— ASSIGNMENT —
Please say how many lines in the records contain the word "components", giving only the number.

— EXERCISE DATA —
=-=-=
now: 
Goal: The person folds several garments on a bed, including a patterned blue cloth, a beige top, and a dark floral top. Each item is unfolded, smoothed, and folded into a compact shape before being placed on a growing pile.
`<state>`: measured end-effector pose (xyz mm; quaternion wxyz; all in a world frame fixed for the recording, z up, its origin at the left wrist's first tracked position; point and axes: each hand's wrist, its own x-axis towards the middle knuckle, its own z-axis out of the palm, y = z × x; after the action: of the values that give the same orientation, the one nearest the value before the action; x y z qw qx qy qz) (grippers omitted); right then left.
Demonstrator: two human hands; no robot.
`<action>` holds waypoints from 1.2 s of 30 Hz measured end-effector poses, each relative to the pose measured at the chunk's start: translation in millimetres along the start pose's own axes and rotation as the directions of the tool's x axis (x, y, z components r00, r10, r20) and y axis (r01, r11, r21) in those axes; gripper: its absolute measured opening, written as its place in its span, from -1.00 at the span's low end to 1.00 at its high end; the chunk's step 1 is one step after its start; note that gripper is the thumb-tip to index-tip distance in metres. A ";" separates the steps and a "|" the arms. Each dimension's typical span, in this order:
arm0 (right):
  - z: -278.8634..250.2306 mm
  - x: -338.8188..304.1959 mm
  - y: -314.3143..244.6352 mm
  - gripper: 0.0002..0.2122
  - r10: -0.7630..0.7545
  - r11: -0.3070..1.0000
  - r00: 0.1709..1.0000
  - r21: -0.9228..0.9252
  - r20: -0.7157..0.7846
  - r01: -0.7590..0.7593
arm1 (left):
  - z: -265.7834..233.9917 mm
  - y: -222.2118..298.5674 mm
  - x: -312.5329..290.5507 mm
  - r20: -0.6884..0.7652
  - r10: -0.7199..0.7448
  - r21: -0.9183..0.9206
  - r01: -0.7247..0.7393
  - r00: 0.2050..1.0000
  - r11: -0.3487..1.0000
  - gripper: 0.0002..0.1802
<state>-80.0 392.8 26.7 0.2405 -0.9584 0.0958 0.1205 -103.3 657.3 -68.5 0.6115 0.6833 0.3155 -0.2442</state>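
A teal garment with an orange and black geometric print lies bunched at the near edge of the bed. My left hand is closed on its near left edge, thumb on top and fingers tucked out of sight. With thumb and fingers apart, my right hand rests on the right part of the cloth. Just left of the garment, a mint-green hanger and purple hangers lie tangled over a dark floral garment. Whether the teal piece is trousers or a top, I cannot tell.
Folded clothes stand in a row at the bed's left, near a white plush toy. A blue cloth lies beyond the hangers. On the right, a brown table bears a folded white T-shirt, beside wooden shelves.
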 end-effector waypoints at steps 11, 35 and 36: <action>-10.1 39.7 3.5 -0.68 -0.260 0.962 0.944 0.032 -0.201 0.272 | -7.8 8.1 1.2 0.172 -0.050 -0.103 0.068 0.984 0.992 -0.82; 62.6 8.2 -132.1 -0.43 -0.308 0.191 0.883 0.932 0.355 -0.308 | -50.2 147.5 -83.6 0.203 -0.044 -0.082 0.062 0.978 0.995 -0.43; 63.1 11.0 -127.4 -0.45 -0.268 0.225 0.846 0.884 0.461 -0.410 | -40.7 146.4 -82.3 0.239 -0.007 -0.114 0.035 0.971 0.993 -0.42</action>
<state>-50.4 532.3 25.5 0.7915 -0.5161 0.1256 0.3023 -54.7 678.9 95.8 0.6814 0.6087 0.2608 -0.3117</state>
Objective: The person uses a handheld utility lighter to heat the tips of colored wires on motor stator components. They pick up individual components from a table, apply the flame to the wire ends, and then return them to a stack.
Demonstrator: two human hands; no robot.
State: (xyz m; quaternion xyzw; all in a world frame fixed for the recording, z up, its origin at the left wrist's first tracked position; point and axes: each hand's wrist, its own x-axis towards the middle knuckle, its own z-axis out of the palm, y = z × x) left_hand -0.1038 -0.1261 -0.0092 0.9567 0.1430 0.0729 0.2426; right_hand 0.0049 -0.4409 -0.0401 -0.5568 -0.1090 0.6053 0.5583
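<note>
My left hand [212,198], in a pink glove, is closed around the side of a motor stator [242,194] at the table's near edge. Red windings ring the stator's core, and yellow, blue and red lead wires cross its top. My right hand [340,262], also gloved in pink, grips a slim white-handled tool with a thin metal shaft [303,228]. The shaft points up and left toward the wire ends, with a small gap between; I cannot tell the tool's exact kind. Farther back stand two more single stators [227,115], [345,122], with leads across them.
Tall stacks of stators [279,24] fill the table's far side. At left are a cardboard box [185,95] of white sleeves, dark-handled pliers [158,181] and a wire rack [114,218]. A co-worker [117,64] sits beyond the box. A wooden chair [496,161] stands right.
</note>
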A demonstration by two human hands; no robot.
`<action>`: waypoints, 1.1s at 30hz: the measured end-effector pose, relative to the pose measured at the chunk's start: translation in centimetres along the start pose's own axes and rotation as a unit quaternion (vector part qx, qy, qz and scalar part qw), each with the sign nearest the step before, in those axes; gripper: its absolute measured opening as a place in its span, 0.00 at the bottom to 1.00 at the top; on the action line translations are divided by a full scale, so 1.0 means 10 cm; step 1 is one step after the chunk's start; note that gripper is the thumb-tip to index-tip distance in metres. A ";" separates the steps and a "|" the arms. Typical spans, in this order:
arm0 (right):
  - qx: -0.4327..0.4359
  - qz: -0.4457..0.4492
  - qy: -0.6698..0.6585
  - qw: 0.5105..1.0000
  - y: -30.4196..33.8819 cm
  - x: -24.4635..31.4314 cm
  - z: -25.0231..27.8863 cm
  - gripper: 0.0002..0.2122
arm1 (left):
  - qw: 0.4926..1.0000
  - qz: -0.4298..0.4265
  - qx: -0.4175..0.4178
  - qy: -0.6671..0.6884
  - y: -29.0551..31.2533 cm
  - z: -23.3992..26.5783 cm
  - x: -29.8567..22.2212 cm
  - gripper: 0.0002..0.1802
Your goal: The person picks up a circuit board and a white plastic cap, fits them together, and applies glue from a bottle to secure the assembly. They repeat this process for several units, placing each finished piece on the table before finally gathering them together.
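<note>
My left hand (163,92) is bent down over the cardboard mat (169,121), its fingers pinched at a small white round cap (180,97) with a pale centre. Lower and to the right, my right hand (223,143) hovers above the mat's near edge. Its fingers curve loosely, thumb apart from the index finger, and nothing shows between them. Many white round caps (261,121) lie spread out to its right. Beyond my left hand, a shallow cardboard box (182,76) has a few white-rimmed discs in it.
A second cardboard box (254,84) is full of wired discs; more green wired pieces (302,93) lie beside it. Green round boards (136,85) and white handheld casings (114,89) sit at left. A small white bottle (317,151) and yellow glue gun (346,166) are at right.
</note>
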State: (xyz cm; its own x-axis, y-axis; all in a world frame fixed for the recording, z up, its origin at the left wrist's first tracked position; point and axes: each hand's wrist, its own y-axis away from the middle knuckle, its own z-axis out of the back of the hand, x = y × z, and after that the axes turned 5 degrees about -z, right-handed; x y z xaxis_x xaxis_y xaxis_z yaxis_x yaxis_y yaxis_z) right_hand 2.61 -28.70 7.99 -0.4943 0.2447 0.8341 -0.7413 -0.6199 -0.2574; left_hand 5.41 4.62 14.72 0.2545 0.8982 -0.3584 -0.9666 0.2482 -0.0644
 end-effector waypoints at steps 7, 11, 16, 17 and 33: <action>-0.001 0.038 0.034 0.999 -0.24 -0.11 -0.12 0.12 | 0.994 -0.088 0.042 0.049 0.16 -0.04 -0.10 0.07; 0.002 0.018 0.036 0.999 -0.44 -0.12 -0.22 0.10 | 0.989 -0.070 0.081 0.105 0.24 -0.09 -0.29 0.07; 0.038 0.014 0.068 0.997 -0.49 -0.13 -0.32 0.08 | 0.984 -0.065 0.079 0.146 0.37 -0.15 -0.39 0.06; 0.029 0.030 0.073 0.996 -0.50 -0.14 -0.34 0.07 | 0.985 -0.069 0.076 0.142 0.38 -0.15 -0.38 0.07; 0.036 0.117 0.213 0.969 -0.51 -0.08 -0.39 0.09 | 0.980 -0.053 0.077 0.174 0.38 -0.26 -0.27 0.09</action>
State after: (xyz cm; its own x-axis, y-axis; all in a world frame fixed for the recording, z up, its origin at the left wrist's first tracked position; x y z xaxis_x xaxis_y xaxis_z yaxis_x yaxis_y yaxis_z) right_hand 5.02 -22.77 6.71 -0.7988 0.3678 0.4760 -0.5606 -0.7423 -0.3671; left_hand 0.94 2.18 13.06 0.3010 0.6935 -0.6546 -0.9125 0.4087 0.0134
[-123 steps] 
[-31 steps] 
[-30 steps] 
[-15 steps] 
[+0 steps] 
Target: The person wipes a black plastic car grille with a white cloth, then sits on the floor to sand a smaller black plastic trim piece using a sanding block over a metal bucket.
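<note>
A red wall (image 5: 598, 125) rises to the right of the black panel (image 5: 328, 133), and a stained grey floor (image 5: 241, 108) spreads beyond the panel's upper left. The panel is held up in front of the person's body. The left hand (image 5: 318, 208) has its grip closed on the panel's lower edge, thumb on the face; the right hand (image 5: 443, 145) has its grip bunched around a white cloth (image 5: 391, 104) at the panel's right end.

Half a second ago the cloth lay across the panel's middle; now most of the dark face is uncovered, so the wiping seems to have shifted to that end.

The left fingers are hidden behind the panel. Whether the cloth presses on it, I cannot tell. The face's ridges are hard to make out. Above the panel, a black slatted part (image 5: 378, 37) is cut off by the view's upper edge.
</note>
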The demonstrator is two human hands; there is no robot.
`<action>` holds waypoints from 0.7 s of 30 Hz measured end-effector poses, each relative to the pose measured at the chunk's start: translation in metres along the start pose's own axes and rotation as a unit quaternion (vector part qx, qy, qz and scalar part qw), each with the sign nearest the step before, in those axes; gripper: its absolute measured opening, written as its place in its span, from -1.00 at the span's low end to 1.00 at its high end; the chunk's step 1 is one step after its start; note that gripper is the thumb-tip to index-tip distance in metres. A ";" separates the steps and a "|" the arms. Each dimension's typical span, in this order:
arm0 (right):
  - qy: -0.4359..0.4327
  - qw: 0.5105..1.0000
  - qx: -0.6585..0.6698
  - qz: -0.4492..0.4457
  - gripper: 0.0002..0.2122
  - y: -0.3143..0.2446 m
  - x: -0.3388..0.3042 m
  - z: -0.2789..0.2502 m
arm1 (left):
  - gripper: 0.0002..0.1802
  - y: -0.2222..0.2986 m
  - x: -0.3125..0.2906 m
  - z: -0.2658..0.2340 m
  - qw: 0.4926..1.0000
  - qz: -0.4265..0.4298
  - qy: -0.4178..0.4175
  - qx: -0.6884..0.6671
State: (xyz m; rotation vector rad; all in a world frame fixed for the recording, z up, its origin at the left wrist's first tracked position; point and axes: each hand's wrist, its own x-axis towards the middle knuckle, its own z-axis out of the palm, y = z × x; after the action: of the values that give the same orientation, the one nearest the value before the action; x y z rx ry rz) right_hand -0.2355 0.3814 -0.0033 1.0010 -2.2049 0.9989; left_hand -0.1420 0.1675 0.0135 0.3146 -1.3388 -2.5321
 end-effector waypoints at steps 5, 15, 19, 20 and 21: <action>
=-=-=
— TASK OUTPUT —
2